UX/UI design | Usercentrics alternative
A good cmp offers ways to customize styling of the frontend. If the design of the frontend fits the website or the platform it’s used on, the user would probably be less annoyed by the preferences panels and banners. At least you can make it look nice and blend in with the platform it is used on.
Not just cookies
Apart from for instance tags, also for embedded content and plug-ins consent should be required. (Like YouTube embeds) Whether these integrations would need consent depends on factors like transfer of data to non-EU countries, to the US for example. In that case you are obligated to get consent for use of them.
Privacy by design – Usercentrics Alternative
During the processing, the consent data must be stored separately in order to prevent the consent management platform from becoming another data hungry third party itself. A CMP should not be able to match consents of a single user with consent on other websites. Profiling activities like that require consent themselves.
As a Usercentrics alternative, Cookiefirst is developed to be compatible with any website platform or cms. Cookiefirst can be used on every website that has the possibility to place a code snippet right after the body-tag.
Agile and flexible
The landscape of the privacy laws is still changing. So whenever there is a verdict of privacy authority that has impact on the rules for loading tags and scripts, the CMP should be able to quickly reshape the functionalities of the platform. Usercentrics alternative CookieFirst has proven to be very agile and flexible in terms of adjusting to new regulations and verdicts of authorities.
Only to obtain consent
The CMP provider should have only 1 business purpose; to obtain consent. If a CMP provider is persuing other purposes it could be the case that consent data will be used to persue these purposes. As a Usercentrics alternative, CookieFirsts sole business purpose is to obtain consent.
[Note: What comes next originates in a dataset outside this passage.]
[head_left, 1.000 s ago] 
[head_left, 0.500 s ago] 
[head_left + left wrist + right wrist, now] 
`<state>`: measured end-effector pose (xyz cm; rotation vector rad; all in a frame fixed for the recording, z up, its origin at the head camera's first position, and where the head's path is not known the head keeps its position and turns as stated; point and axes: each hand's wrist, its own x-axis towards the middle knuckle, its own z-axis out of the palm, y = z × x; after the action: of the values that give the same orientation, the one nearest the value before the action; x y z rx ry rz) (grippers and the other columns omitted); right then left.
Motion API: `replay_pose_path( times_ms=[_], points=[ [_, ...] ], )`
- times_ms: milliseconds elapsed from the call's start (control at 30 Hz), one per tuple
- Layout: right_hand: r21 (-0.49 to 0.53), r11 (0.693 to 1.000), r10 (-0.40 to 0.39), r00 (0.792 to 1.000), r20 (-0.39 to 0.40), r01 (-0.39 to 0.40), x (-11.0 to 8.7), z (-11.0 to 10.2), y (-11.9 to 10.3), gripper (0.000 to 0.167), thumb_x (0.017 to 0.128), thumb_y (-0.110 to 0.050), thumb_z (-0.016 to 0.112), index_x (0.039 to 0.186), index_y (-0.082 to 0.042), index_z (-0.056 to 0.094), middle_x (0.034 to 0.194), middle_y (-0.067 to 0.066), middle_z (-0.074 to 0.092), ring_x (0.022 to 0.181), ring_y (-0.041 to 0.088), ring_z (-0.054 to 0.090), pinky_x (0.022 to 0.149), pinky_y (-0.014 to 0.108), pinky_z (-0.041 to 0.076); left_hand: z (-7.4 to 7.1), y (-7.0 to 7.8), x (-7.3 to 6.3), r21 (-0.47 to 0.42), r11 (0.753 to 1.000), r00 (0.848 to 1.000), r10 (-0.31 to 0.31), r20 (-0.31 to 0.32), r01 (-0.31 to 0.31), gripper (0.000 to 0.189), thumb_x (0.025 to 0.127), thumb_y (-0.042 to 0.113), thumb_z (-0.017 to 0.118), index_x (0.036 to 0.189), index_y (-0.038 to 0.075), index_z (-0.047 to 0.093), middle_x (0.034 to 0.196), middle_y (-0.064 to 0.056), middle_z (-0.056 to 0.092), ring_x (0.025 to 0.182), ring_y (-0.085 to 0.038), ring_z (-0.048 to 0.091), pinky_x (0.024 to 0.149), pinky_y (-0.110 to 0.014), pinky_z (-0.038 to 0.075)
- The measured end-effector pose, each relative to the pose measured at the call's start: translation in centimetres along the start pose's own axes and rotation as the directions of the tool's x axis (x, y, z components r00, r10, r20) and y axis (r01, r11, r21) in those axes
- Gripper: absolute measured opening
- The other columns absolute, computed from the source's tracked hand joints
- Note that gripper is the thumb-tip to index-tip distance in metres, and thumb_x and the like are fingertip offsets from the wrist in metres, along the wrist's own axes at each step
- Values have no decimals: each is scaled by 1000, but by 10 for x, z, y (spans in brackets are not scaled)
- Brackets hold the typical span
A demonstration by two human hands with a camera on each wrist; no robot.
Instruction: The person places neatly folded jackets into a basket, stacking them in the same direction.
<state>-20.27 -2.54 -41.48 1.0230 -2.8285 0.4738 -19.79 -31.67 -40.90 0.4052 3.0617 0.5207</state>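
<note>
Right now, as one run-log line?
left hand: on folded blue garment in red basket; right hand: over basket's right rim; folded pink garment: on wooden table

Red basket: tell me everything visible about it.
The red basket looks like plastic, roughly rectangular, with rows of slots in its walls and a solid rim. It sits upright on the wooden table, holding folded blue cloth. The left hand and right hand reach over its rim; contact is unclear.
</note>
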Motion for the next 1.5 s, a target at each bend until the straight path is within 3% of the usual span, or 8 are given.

The current regulations require consent to use third party scripts to be granular. In order to meet the principles of minimalism, consent should only be obtained for third party technologies that are used on the website in question. With minimalism in mind, how can you ask consent for a entire list of over 300 vendors, like the IAB solution implies?
Current state of affairs
In short, all organisations that use tracking technologies and cookies on websites that serve European users need to comply with the European GDPR, ePrivacy, the Californian CCPA and other extraterritorial privacy laws. In reality it would mean that almost all organisations in the world that use profiling or tracking would need a consent management platform in order to be compliant.
CookieFirst as a Usercentrics alternative offers the appropriate ways to be compliant and making consent management easy and affordable. With the ePrivacy Regulation coming up CookieFirst is constantly looking for ways to make consent management acceptable for marketeers and staying compliant with current regulations.